* Problem
Starting at the line below that contains "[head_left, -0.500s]" and ending at the line that contains "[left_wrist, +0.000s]", retype each line exactly as it stands, but omit the pictures.

Collection entries:
Start of Block

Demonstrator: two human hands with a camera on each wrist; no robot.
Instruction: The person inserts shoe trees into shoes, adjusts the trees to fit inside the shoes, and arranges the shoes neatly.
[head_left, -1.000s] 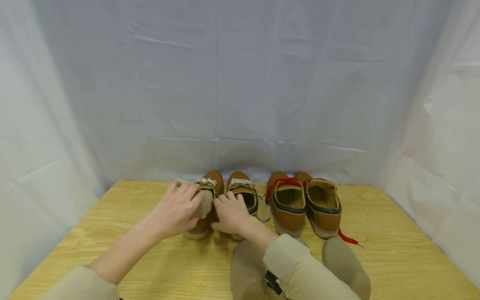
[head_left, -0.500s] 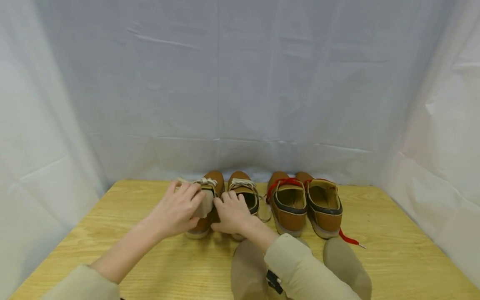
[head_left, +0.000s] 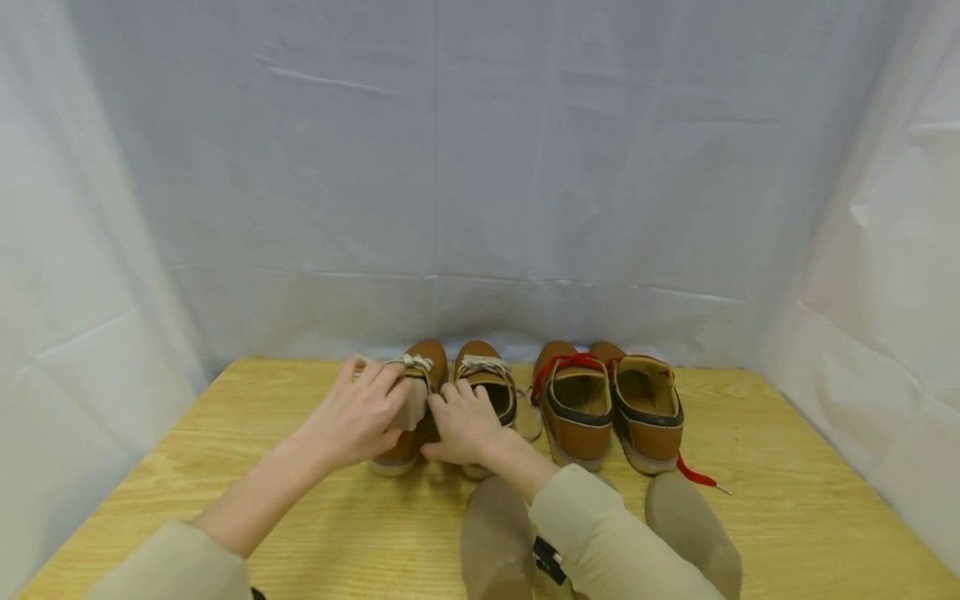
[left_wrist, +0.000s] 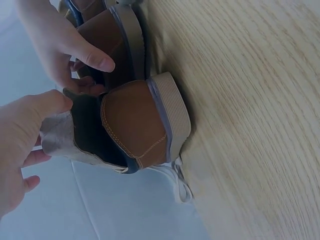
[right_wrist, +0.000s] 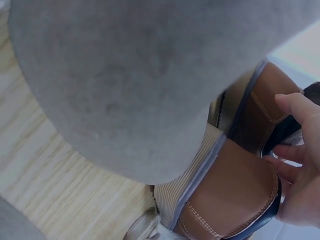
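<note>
The left hand (head_left: 358, 417) pinches the grey tongue (left_wrist: 57, 135) of a brown shoe (left_wrist: 132, 120) between thumb and fingers; the shoe stands on the desk (head_left: 322, 533) just right of that hand, toe pointing away. The right hand (head_left: 465, 429) touches the same shoe from its other side, fingers bent, though whether they pinch its edge I cannot tell. A second shoe (head_left: 477, 353) is just beyond the right hand, with red-laced shoes (head_left: 581, 442) farther to that hand's right and beige shoes (head_left: 495, 537) nearer the person
</note>
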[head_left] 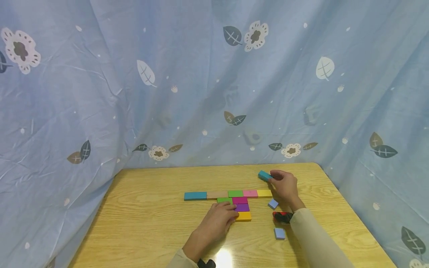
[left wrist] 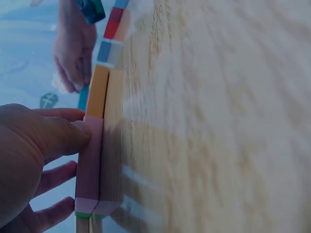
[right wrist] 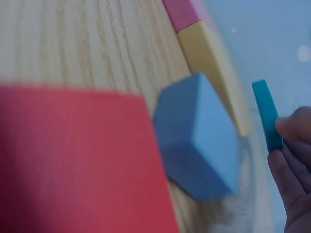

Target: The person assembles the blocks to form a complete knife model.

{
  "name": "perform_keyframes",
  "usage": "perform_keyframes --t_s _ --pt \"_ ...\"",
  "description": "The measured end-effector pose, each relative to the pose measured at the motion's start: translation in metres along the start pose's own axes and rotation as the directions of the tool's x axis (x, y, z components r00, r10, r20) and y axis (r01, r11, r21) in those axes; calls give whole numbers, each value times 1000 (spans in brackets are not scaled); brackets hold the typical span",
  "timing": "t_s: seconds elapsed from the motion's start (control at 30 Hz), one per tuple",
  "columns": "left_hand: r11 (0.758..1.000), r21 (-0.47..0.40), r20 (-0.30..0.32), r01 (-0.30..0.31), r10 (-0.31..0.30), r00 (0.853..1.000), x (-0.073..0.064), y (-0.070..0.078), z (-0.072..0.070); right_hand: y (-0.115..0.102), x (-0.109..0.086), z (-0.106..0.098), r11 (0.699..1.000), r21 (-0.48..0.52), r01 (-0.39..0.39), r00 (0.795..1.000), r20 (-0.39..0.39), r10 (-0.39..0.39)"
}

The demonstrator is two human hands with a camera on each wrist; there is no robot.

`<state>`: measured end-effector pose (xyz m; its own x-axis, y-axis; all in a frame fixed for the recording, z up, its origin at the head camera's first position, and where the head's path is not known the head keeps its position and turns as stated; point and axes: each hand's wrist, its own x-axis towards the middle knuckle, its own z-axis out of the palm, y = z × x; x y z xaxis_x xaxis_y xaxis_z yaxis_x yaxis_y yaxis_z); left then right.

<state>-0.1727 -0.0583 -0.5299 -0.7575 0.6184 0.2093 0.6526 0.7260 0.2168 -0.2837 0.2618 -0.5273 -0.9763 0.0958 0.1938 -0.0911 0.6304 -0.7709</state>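
Observation:
My right hand [head_left: 285,185] pinches a blue-teal block [head_left: 265,176] near the table's back edge. In the right wrist view that block [right wrist: 266,114] stands out between thumb and fingers, above the table. My left hand [head_left: 217,219] rests over the left side of the stacked rows, fingers stretched across the purple block [head_left: 242,207] and orange block [head_left: 244,216]. Its thumb touches a pink block [left wrist: 89,160] in the left wrist view; in the head view the hand hides that block. Magenta [head_left: 240,200] and green [head_left: 224,200] blocks lie just beyond the fingertips.
A row beyond holds a teal block [head_left: 195,196], a wood-toned block [head_left: 217,195], a green [head_left: 235,193], a pink [head_left: 250,193] and a yellow block [head_left: 264,193]. Two light-blue blocks, one farther [head_left: 273,203] and one nearer [head_left: 279,233], flank a red block [head_left: 275,214]. A patterned curtain [head_left: 207,93] surrounds the table.

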Motion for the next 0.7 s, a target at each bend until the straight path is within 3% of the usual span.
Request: perform_keyframes --t_s 0.17,0.3,0.47,0.7 --pt "1000 -17 -10 -1 1 1000 -1 0 -1 -7 -11 -20 991 -8 131 991 24 -131" --pt "1000 -28 -10 2 -2 1000 -2 1 -1 -13 -22 -35 974 25 226 968 107 -228" --pt "999 -34 -6 4 -4 1000 -2 2 -1 -21 -34 -47 961 45 274 937 212 -277" --pt "999 -49 -3 9 -9 1000 -2 2 -2 -33 -44 -51 942 65 331 895 295 -335"
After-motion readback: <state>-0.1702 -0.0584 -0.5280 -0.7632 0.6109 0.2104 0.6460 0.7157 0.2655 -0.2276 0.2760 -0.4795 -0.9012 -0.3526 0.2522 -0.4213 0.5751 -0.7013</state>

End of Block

* Written answer
[head_left, -0.500s] 
[head_left, +0.000s] 
[left_wrist, +0.000s] 

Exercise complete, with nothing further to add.